2013年2月11日月曜日

ブラックスワン

確率的には生起しないと考えられるが、発生すると壊滅的な被害がおこるものをニコラス・タレブはブラックスワンとよんだ。ハイパーインフレもブラックスワンたりうる条件を備えているだろう。

タレブは自信のことをを「懐疑的経験主義者」と称している。

経験的観測からは「稀な事象が必ず発生する確率」は計算できないという。もちろん科学的知識が通常は役に立つことは認めている。タレブは、我々人間が不都合な結果を考えず、物事にだまされやすいと主張する。さらに、科学者も経済学者も政治家も現在の事象を理解しているという幻想の犠牲者だと信じている。

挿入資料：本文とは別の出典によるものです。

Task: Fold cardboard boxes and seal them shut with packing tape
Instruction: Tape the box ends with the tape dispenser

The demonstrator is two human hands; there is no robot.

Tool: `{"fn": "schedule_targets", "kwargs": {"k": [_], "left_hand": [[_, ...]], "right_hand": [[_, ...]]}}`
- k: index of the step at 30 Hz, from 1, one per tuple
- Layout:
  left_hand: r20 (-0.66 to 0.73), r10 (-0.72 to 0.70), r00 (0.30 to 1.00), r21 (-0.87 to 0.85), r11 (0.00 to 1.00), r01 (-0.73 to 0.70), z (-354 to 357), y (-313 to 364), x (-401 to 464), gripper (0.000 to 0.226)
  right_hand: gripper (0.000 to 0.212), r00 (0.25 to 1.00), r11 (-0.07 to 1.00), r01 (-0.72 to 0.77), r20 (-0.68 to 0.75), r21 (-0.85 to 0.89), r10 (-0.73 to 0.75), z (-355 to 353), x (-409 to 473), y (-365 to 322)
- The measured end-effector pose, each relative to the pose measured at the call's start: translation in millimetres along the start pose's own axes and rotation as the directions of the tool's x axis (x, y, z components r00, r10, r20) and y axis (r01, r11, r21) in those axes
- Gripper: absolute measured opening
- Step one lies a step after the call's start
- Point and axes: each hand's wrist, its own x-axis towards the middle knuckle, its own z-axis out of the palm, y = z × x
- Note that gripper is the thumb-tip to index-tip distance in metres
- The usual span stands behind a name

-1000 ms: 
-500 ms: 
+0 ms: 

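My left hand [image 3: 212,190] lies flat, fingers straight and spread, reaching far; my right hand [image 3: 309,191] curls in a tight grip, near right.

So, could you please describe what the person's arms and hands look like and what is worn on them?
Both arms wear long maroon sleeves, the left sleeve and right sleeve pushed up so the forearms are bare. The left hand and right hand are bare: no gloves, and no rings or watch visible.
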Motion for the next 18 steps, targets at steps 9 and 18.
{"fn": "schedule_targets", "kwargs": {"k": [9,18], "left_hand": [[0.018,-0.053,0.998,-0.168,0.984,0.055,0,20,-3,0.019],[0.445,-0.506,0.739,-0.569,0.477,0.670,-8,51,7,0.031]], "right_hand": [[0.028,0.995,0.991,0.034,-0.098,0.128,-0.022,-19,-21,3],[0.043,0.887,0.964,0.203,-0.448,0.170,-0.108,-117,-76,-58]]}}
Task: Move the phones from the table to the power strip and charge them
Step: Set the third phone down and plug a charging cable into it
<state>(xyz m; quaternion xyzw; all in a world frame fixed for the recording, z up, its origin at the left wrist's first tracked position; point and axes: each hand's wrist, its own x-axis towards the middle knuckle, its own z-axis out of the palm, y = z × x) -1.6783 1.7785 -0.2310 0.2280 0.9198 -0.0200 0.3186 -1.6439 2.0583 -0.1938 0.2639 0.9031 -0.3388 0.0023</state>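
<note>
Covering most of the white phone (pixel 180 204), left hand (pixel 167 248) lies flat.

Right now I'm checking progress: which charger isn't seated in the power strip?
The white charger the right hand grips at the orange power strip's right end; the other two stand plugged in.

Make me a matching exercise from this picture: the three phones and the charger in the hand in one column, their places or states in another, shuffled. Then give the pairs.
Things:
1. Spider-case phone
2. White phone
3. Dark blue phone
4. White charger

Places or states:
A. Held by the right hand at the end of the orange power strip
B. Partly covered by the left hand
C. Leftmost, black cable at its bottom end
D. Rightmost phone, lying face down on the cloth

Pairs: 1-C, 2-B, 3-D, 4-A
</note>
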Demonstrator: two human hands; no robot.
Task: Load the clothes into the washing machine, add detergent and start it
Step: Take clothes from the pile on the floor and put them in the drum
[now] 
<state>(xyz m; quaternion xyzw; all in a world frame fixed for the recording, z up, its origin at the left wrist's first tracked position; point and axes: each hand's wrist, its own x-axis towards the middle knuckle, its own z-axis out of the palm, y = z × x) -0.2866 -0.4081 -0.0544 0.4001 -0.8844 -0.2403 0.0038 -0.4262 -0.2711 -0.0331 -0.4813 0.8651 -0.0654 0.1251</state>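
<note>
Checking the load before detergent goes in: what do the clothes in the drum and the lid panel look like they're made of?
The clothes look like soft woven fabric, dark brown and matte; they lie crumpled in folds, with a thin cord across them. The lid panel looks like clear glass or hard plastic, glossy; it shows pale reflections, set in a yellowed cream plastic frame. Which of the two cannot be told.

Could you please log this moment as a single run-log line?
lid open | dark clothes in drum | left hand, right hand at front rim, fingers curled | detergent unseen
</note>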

こうした生起確率の低い事象をテールリスクというが、それはオプションモデルのディープアウトオブザマネーのリスクを定量化できないということである。

リフレ政策はまさにこの「ブラックスワン的なオプション」を売る戦略にほかならない。
わずかなリターンの見返りに壊滅的なリスクを抱えているということだ。

ややこしいのは、反リフレ派がたとえブラックスワンの到来を防げたとしても、それが彼らの成果だとはだれも認めないことだ。反リフレ派はあきらかに歩が悪い。悲観論者として批判の矢面に立つ。やがて根負けしてひとりふたりと地下に潜っていく。